Recent advances in the molecular cloning of membrane transport systems that determine bile formation have facilitated studies of the molecular mechanisms of cholestatic liver disease. The present review summarizes what has been learned about the molecular alterations of these membrane transporters in hepatocytes and cholangiocytes in acquired cholestatic liver disorders. Much of this information has been obtained from the study of animal models of cholestasis and from more limited studies in clinical cholestatic liver diseases. Many of these responses may be interpreted as adaptations that serve to diminish cholestatic liver injury.
Impairment of hepatic transport mechanisms for bile salts and numerous other organic solutes are prominent features of both inherited and acquired forms of cholestatic liver injury. The recent cloning and functional characterization of a number of these hepatocyte-specific transporters has helped define the molecular mechanisms involved in bile formation and has advanced our understanding of both genetic and acquired cholestatic disorders. Mutations have been identified in genes corresponding to a number of these transport proteins in patients with previously defined inherited clinical phenotypes, including Dubin-Johnson syndrome and several forms of progressive familial intrahepatic cholestasis (PFIC). These discoveries have provided convincing proof that these transporters are critical determinants of bile secretory function. In this review, we address the defects in hepatic transporters that occur in acquired forms of liver injury, many of which share clinical, biochemical, and histologic features with the less common inherited forms of liver injury.

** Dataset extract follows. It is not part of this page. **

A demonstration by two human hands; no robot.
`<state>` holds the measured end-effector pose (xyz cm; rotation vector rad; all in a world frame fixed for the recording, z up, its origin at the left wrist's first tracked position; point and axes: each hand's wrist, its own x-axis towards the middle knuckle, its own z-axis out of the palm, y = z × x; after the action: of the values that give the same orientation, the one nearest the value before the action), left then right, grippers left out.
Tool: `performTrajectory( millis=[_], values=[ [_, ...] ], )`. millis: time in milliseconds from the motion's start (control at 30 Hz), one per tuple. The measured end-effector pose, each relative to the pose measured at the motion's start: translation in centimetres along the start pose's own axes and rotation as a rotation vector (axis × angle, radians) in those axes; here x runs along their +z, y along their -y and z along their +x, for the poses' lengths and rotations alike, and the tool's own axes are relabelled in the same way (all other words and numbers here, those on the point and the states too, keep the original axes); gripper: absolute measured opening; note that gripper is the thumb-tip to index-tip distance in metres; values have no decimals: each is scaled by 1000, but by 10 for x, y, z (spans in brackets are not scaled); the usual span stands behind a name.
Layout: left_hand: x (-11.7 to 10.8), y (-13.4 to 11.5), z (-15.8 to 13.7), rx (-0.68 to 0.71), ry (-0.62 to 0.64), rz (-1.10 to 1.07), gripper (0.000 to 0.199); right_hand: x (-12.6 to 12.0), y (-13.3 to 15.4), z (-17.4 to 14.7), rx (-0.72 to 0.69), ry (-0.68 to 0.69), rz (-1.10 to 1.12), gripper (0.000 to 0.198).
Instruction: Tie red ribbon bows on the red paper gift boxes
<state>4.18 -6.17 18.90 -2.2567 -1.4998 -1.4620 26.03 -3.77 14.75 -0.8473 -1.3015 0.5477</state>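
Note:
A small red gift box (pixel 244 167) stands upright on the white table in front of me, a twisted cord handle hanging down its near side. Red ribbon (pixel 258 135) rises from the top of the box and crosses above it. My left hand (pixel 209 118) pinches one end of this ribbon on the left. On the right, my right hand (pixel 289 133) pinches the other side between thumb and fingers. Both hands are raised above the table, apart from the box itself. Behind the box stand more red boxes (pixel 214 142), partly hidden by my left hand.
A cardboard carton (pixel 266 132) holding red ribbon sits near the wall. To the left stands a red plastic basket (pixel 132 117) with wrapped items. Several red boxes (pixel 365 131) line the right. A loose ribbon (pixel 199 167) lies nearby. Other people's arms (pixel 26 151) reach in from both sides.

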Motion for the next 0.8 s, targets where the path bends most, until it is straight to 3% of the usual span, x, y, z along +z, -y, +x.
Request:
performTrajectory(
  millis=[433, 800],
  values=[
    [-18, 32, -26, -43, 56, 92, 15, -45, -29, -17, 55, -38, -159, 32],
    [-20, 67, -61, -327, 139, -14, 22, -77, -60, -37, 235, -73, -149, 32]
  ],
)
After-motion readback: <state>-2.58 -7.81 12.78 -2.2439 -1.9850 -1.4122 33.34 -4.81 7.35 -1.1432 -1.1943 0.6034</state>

Acquired forms of cholestatic liver injury include disorders such as primary biliary cirrhosis, primary sclerosing cholangitis, cholestasis secondary to sepsis, drug-induced cholestasis, and cholestasis of pregnancy. They are responsible for, among others, the major clinical burden compared with inherited conditions such as errors in bile acid metabolism or PFICs. Therefore, an understanding of the molecular and pathophysiologic mechanisms that result in these cholestatic syndromes is an important goal toward effective clinical management. Thus, the aim of this chapter is to review our current understanding of the alterations in hepatocyte transport systems that occur in various forms of acquired cholestatic liver injury. Much of this information has resulted from evaluations of the molecular expression and function of the major cloned hepatic transporters that determine bile production using several cholestatic animal models of liver injury. In addition, several other in vitro studies and more limited studies in human cholestatic disorders have also contributed to this information.